*My takeaways:* 1. Generating normally distributed data in code 0:45 2. Probability density function for distribution 8:10 3. Not everything is normal distributed 20:29 4. The central limit theorem 22:50 5. Pi is calculated using Monte Carlo Simulation 32:21 - Standard deviation gets better with more samples 42:00
"This is really amazing that this is true, and dramatically useful." This statement, at 25:19, it not only true CLT ... but also for this couse: Thank you!
Hmm, of the 43k people who watched "6. Monte Carlo Simulation", only 6k bothered to watch confidence intervals. Estimate the amount of the 43k who are gamblers trying to beat the system.
How can one use the Archimedes method for calculating pi in a Monte Carlo simulation and find a CI? Is seems like this method is a more straight forward way of finding pi.
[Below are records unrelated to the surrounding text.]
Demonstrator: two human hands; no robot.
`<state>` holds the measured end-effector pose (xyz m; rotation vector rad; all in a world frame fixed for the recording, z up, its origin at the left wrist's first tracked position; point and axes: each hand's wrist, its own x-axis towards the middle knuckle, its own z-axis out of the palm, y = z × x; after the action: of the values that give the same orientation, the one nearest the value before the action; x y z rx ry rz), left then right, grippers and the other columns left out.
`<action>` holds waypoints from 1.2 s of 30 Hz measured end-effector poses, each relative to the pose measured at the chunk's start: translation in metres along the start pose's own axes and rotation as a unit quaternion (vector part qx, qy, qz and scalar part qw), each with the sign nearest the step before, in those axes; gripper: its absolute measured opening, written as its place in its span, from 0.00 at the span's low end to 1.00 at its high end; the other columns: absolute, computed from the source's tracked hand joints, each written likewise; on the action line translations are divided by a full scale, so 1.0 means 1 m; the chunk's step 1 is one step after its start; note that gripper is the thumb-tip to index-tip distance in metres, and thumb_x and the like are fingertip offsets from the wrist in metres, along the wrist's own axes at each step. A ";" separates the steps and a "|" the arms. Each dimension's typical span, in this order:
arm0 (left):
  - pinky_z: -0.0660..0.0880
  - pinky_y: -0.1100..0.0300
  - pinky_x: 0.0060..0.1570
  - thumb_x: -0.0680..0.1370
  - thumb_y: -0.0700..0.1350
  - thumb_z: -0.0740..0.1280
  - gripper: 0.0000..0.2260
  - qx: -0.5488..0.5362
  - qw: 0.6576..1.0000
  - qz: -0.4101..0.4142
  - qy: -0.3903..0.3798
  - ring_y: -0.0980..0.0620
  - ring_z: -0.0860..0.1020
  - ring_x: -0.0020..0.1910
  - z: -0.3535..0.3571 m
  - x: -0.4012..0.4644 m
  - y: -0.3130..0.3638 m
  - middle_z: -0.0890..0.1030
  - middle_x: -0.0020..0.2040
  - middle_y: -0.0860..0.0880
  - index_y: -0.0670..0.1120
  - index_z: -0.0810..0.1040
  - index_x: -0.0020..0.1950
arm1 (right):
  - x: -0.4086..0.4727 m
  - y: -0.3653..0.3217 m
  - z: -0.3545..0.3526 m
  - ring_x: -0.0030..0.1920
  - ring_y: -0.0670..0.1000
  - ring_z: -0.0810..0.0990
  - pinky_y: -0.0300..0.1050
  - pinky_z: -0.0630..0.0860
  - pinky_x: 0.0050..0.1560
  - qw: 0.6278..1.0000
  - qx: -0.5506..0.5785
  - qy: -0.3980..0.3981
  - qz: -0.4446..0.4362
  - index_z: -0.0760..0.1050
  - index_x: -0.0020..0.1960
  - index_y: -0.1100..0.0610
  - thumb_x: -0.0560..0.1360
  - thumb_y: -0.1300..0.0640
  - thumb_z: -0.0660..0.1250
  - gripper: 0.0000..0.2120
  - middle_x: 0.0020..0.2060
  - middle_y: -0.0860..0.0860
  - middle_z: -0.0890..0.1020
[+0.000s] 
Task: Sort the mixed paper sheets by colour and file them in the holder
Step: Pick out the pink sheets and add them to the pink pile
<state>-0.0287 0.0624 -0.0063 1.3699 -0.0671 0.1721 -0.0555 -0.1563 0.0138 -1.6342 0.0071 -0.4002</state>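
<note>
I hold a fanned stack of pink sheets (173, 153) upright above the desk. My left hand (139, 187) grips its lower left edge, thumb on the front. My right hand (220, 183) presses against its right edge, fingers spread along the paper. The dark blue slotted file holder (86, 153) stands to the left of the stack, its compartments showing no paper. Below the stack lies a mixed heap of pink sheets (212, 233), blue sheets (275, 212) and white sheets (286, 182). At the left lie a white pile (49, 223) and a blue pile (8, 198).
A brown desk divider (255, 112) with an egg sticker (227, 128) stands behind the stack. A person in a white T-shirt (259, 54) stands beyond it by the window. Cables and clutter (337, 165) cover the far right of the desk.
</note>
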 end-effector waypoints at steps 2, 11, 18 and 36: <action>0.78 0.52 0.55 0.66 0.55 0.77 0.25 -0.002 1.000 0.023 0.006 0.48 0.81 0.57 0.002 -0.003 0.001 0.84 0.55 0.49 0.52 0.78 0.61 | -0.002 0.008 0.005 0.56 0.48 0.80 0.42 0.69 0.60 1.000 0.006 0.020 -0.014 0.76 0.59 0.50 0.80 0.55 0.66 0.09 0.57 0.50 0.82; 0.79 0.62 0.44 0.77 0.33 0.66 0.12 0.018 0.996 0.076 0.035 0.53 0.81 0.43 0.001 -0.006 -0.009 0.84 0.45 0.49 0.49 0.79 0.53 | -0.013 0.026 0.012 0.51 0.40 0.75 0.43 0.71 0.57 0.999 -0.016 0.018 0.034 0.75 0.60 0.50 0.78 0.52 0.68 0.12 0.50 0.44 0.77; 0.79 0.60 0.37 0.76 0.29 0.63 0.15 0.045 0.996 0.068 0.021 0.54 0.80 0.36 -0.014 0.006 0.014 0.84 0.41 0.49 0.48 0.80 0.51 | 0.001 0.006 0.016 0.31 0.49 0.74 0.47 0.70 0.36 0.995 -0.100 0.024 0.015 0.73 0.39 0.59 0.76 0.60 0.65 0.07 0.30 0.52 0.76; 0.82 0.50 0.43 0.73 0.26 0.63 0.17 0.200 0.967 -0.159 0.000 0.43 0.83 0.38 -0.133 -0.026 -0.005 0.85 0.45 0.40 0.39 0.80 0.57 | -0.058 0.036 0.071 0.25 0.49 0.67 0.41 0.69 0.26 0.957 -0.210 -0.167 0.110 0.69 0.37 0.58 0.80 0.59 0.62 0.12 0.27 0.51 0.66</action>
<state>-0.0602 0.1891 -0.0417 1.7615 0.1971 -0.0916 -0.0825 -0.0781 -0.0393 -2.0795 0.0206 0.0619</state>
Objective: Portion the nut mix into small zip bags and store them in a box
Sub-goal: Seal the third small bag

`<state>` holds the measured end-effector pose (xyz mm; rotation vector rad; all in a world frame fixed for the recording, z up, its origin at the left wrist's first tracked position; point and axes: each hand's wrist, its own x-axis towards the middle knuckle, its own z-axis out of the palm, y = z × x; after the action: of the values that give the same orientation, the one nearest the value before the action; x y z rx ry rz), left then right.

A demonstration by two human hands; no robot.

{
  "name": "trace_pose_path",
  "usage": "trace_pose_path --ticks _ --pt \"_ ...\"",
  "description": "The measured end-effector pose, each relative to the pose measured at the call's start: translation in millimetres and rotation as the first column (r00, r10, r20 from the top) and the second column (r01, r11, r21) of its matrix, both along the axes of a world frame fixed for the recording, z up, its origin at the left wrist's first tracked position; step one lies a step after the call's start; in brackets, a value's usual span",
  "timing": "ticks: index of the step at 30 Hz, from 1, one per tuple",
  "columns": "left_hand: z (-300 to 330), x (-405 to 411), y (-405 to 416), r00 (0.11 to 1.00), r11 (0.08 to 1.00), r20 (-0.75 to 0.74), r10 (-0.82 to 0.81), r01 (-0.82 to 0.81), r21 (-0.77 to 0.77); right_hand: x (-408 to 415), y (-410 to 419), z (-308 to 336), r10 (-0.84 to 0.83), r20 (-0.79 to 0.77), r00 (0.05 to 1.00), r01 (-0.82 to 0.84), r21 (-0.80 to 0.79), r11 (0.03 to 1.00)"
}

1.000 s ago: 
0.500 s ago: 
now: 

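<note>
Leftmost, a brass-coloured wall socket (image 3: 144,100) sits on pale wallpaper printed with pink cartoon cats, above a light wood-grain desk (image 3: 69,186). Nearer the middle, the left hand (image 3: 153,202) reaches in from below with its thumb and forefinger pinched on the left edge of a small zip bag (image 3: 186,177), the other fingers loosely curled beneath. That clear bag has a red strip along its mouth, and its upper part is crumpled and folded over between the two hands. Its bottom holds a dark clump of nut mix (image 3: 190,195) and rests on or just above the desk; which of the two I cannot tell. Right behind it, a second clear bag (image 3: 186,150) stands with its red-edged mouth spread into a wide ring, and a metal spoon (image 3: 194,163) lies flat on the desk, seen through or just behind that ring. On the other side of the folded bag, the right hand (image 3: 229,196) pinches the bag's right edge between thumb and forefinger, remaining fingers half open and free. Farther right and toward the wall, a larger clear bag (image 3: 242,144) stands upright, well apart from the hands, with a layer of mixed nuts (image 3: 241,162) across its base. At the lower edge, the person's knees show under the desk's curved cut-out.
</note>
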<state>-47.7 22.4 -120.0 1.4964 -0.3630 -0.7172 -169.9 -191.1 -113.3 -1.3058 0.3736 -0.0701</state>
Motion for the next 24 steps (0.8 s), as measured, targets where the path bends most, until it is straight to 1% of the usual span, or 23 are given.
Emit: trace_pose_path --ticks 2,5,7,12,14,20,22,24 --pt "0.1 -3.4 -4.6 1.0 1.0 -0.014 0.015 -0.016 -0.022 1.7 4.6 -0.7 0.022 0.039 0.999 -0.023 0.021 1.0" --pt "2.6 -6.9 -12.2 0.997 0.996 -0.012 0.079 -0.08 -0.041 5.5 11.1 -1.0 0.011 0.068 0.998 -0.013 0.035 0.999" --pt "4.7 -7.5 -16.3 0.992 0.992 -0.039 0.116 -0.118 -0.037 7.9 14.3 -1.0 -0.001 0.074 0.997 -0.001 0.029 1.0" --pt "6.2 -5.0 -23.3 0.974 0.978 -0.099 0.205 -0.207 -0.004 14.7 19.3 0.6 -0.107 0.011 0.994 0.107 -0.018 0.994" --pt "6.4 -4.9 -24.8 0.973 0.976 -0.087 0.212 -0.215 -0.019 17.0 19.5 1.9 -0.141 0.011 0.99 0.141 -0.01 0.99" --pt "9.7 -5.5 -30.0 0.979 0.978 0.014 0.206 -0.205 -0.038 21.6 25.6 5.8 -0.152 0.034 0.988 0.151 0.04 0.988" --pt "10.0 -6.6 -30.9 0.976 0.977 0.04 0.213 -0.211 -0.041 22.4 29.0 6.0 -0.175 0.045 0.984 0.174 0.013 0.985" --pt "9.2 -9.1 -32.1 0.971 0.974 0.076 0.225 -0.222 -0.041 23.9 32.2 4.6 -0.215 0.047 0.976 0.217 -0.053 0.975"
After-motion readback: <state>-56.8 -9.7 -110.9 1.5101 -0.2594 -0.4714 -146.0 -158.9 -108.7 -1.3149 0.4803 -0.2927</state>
Just thought you might be interested - the example that you gave from the book of Kings that seems to estimate pi as 3 has an interesting tradition associated with it. There is a concept of 'written' and 'read' in the reading of the scriptures and in this case 'line' is read and 'the line' is written. Hebrew has values associated with each letter and if we use the value of 'the line' you get 111 and 'line' is 106. If you use this as a factor to multiply the apparent 3 - you get a pretty good estimate of pi... הקו = 111 קו = 106 111/106*3= 3.1415
The weights in that Python code will be 1.0 always. From the description, it ought to be the count of each 'x' in a bin, divided by the number of values in the bin (which could be zero...). Discard the weights!
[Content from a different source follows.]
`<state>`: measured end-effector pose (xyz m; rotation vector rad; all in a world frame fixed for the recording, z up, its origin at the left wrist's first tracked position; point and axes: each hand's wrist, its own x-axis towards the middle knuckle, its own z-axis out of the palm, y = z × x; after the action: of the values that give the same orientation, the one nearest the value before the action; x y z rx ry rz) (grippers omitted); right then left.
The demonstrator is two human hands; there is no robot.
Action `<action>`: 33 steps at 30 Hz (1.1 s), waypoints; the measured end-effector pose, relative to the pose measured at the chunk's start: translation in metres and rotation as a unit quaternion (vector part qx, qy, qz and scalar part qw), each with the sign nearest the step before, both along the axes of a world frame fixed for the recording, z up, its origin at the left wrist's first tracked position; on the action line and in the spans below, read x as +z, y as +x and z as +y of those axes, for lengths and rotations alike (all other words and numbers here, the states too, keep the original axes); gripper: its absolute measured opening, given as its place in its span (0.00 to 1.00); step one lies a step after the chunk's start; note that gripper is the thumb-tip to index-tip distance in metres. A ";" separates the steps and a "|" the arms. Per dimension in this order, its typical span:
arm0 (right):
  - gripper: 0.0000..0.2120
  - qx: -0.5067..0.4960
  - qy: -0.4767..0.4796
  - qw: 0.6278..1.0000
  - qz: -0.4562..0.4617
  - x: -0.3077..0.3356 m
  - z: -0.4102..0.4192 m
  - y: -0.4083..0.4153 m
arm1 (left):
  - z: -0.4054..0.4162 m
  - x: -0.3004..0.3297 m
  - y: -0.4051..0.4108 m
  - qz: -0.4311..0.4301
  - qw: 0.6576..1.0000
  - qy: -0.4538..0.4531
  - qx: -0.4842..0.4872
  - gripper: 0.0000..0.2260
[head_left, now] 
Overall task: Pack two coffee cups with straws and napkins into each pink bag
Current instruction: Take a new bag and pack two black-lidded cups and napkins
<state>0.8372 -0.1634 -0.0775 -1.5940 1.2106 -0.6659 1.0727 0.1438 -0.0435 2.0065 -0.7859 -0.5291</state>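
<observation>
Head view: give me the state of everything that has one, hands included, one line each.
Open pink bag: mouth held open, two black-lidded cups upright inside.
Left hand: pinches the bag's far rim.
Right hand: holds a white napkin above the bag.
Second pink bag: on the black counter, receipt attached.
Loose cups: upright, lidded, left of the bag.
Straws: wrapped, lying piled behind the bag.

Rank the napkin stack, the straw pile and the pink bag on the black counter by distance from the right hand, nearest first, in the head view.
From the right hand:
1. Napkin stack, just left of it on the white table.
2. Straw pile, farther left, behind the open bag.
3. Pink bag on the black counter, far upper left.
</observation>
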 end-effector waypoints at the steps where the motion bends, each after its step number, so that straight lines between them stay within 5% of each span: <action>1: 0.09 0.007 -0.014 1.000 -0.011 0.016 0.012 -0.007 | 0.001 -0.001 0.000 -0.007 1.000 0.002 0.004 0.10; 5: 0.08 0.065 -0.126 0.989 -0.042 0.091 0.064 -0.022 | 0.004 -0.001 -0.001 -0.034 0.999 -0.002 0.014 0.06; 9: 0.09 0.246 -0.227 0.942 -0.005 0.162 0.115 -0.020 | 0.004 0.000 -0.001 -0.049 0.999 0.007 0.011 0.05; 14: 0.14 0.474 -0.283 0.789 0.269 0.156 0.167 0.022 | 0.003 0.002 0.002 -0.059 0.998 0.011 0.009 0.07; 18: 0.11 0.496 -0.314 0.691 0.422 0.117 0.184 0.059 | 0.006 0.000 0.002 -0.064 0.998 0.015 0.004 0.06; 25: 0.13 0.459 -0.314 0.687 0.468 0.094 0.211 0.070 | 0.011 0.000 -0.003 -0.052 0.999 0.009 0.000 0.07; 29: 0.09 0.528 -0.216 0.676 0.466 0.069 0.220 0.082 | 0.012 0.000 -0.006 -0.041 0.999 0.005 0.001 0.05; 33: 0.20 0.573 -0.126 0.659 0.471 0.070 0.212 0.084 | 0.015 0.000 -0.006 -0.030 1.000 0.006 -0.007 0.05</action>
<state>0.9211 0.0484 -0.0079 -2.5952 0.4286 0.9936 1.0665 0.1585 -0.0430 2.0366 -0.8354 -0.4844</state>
If you are talking about this line of code: weights = [1/numSamples]*len(dist) weights is actually equal to a list 1,000,000 items long of 1/1,000,000 ie: [1e-06, 1e-06, 1e-06, . . . ,1e-06] As in python [5]*5 == [5, 5, 5, 5, 5], not [25] you can test it by adding a print statement for part of the weights list after it is defined, like this: print(weights[:10]) #Prints first 10 items in weights list. (Don't try and print the whole list, its 1 million items long!) If you were talking about somthing else im sorry!
46:31 The slide says "both are factually correct". But i don't understand how the 2nd statement is true. Is it correct to say that the value of pi is between X and Y with probability 0.95, when in fact we know that the value of pi is between those X and Y with a probability of 1 ? The 2nd statement implies that the value of pi is not between X and Y with a probability of 0.05, which is false.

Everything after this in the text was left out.